Fortune magazine praised the book as the first “to adequately explain the dramatic differences in how men and women negotiate.” It’s an important topic. In today’s less formal, more flattened work environment, women who don’t ask don’t get. Women who don’t negotiate their salaries, Babcock reports, can lose a million dollars in pay over time. Luckily, Women Don’t Ask addresses solutions as well as the problem, offering a step-by-step guide to developing your own negotiation style.


Decoding Generational Differences

Fact, fiction...or should we just get back to work?

by by Stan Smith

Deloitte LLP, 101 pages, 2008, paperback, $25

If you want to wake up a leadership meeting just ask the participants how to deal with the newest generation in the workforce – the Millennials, writes Stan Smith, Deloitte principal and national director of the firm’s Next Generation Initiatives.

The subject of generational difference can generate more heat than light. Work-oriented leaders from the Baby Boom generation accuse Millennials of being under-trained slackers with a sense of entitlement. Millennials think Baby Boomers are out of touch, out of balance and technologically inept. While there is a bit of truth in both assessments, these attitudes miss the point, Smith says. Boomers cannot manage Millennials the way they were managed. Millennials want flexibility in their working conditions, respect for their fresh ideas and challenging work assignments. They respond poorly to an authoritarian leadership style (they are, after all, children of famously permissive Baby Boom parents) and are more interested in doing work they like than making money.

Smith’s research shed light on a subject critical to American business. According to the Economist Intelligence Unit, the Millennial Generation born between 1982 and 2001 includes approximately 80 million individuals in the U.S. alone.
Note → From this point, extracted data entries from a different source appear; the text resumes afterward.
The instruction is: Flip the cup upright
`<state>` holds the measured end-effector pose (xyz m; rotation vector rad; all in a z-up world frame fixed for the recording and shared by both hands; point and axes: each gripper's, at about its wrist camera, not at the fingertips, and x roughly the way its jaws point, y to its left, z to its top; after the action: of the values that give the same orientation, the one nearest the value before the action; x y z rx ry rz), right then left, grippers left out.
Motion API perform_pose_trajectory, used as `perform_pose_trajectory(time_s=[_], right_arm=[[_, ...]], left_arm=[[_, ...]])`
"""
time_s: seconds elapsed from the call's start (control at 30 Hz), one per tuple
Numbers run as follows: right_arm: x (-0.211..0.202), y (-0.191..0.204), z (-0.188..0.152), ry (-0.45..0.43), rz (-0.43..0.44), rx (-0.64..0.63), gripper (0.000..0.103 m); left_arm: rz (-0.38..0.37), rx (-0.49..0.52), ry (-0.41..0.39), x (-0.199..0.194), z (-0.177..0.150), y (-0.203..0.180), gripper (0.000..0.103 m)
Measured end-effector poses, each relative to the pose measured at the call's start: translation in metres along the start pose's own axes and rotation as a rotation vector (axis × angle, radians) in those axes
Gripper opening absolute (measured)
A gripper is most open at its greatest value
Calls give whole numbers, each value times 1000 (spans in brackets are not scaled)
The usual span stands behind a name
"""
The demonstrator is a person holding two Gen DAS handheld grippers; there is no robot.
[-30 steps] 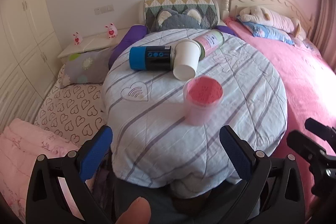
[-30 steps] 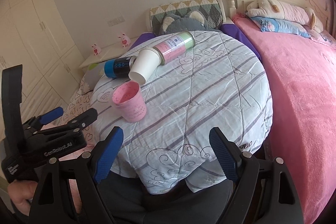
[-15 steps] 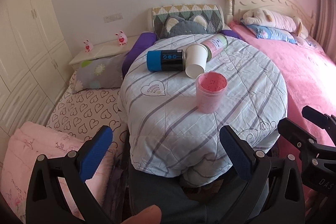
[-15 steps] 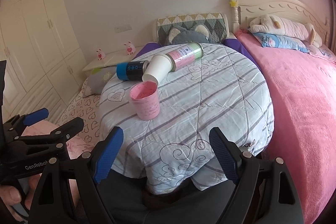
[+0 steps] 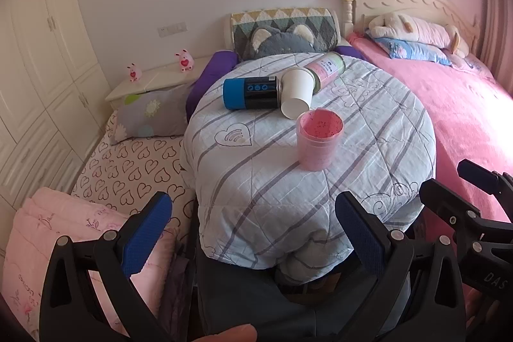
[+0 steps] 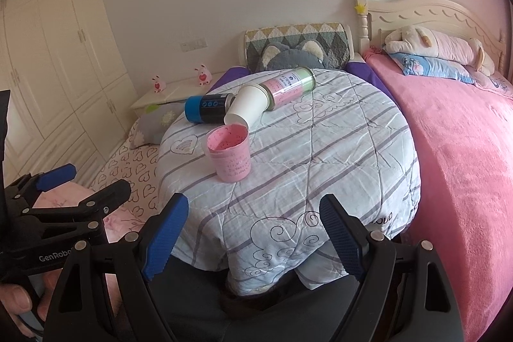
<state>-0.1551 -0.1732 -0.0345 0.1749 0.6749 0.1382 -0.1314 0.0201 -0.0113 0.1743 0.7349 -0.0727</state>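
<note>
A pink cup (image 5: 317, 142) stands upright, mouth up, near the middle of the round cloth-covered table (image 5: 368, 130); it also shows in the right wrist view (image 6: 229, 152). A white paper cup (image 5: 297, 97) (image 6: 246, 108) lies on its side behind it. My left gripper (image 5: 253, 229) is open and empty, below the table's near edge. My right gripper (image 6: 253, 233) is open and empty, also short of the table's near edge.
A blue and black can (image 5: 250, 92) and a pink and green can (image 5: 324, 70) lie on their sides beside the white cup. A pink bed (image 5: 455, 104) runs along the right. A heart-print mattress (image 5: 128, 162) and pillows lie on the left.
Both grippers have drawn back from the table and away from the pink cup. The cup has stayed upright in place.
</note>
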Motion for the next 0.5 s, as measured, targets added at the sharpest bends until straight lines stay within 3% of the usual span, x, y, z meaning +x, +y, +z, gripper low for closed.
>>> perform_pose_trajectory(time_s=[0.5], right_arm=[[-2, -1, 1, -6, -1, 2, 85]], left_arm=[[-8, 2, -3, -1, -2, -2, 103]])
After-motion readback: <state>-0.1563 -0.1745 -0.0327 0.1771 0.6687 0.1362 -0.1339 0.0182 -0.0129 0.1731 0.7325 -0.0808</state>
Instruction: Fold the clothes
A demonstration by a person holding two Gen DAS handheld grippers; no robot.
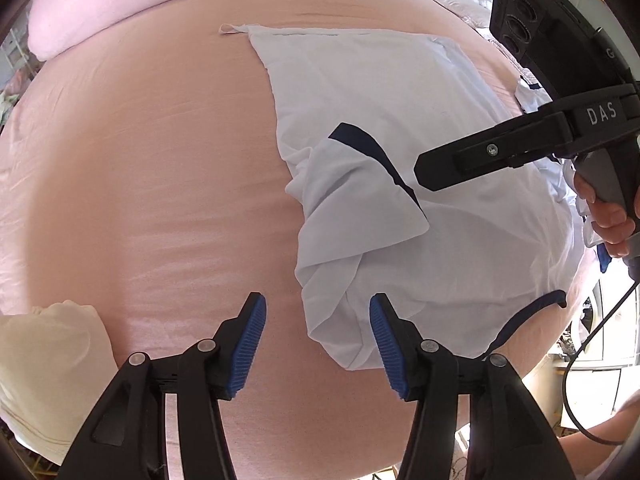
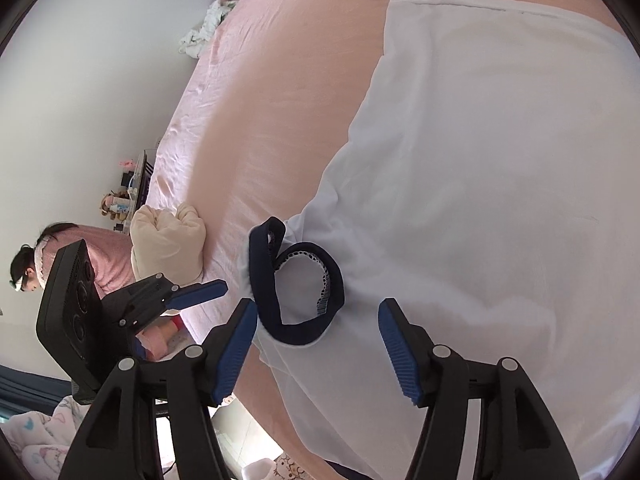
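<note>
Left wrist view: the left gripper (image 1: 317, 344) pointed down at the pink sheet (image 1: 140, 160) with its jaws spread and nothing pinched; the white shirt (image 1: 360, 92) lay flat ahead and to the right, its near fold just inside the right blue pad (image 1: 386, 346) but not squeezed; a navy-trimmed sleeve (image 1: 360, 196) was flopped over the shirt a bit further ahead; the right gripper (image 1: 472, 160) hovered over the shirt up on the right, a hand (image 1: 608, 216) on its grip; a cream bundle (image 1: 48, 368) sat off to the left.

Right wrist view: the right gripper (image 2: 318, 346) was spread too, holding nothing; the navy collar (image 2: 298, 288) lay curled right between and just ahead of its fingertips; the shirt stretched ahead and to the right; the left gripper (image 2: 192, 294) sat to the left, near the cream bundle.
</note>
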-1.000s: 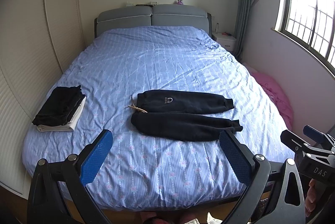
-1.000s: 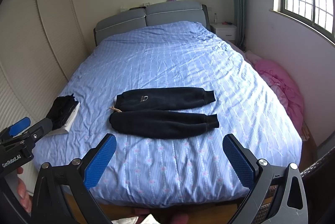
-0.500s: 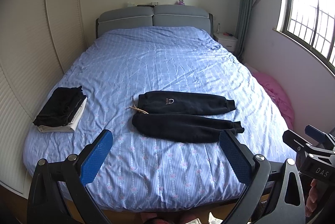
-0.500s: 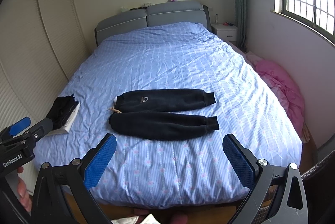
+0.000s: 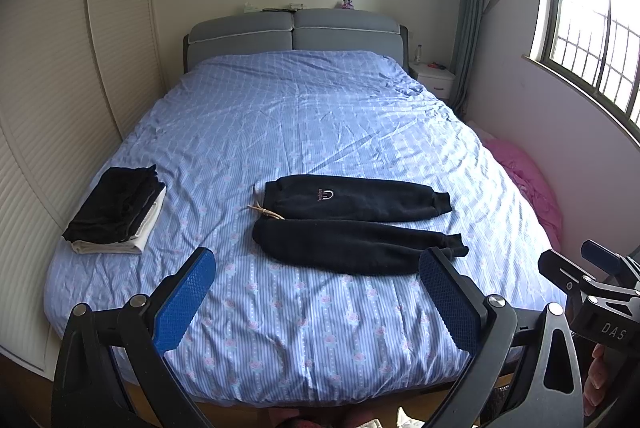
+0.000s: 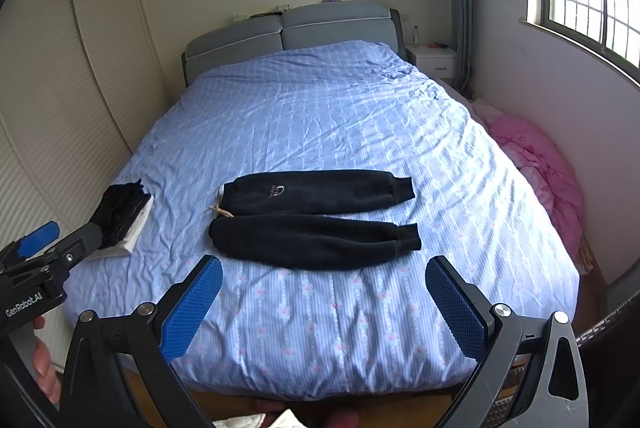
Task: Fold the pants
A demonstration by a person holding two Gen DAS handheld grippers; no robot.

The Millennials already outnumber Baby Boomers today, and their ranks will continue to grow in importance right as the Baby Boomers head into retirement. That’s a wave you don’t want to miss.


Letters from the Cocoon

by Monica Ewing

The Nirvana Institute, 78 pages, 2003, paperback, $15

Most books for working women offer advice on how to succeed. This powerful little book addresses a larger question: What is your life’s real purpose and how can you live it?

Letters From the Cocoon is a book about faith and how to get the courage to find it. It provides healing for contemporary women who are trying to be so many things to so many people (and losing themselves in the process).

The book is built around a beautiful and effective metaphor: The caterpillar, whose metamorphosis into a butterfly is one of the most fascinating processes in nature. Ewing explains how most women undergo a similar transformation in their middle years, and offers help to make the transformation and emerge from their cocoons stronger and more beautiful than before.

The author has taken the journey yourself and understands the difficulties. But she urges readers to let go of their old fears and assumptions so they can finally fly.